The Pompeiian palace was inaugurated on 14 February 1860, in the presence of the Emperor and Empress. Théophile Gautier was present to hear the recitation of his poem written for the occasion, La Femme de Diomède: Prologue. Then famous actors of the Théâtre-Français and the Comedie-Française performed The Flute Player, a play by Emile Augier, a friend of Gautier and the Néo-Grecs.
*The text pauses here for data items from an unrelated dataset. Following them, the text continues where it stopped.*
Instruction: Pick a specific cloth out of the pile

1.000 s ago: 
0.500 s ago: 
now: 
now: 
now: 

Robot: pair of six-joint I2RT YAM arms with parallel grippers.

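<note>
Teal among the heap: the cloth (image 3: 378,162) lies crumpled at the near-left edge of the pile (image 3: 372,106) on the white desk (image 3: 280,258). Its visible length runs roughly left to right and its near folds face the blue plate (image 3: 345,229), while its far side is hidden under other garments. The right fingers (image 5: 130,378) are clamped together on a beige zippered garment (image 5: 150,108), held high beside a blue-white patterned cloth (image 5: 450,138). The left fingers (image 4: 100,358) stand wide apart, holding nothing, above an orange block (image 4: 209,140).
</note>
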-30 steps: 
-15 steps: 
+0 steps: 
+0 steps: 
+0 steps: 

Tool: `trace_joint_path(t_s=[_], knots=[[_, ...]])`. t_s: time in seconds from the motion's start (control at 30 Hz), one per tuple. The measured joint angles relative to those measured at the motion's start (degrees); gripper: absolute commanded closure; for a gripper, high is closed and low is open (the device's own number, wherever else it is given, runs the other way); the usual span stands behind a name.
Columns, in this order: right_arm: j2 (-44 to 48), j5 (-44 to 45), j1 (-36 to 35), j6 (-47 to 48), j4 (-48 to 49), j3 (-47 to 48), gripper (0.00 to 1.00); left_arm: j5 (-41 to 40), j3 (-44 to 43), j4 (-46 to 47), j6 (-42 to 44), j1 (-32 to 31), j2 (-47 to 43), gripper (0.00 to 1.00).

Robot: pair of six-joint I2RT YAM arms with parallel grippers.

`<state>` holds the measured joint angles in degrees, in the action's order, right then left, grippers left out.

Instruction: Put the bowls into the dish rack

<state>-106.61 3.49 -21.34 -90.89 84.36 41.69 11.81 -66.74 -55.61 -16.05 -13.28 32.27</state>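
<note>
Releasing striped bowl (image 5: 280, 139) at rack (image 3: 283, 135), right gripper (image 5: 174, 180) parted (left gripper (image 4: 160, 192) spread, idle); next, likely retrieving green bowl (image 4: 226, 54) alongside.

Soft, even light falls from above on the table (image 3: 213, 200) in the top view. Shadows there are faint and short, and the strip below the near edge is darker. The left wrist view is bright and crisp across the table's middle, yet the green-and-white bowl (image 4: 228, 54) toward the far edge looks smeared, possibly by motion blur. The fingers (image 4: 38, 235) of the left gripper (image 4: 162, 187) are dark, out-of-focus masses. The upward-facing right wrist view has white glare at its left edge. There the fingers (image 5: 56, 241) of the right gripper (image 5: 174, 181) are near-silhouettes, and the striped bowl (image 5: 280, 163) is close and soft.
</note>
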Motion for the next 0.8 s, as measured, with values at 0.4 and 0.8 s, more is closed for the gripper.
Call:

Boulanger's Répétition théâtrale dans la maison d’un poète romain at the Salon of 1855 played a part in inspiring both the Pompeiian palace and its inauguration with a play. Boulanger was privileged to immortalize the occasion with a work presented at the Salon of 1861, Répétition du "Joueur de flûte" et de la "Femme de Diomède" chez le prince Napoléon (Rehearsal of "The Flute Player" and "Wife of Diomedes" at the Place of Prince Napoléon). The painting depicts not the performance itself but a rehearsal, with only writers, actors, and a Black slave present.

Gautier wrote that the painting "will preserve the memory of a charming spectacle…[The actors] are ancients and moderns at the same time…M. Boulanger was able to merge, with rare spirit and a perfect fit, two apparently irreconcilable elements: the present and past, Paris and Pompeii before the eruption of Vesuvius!…rarely has an ancient pastiche been more successful."

With its synthesis of art, architecture, theatricality, re-enactment, wry humor, and royal patronage, Boulanger's Répétition du "Joueur de flûte" may be seen as the apotheosis of the Néo-Grec aesthetic.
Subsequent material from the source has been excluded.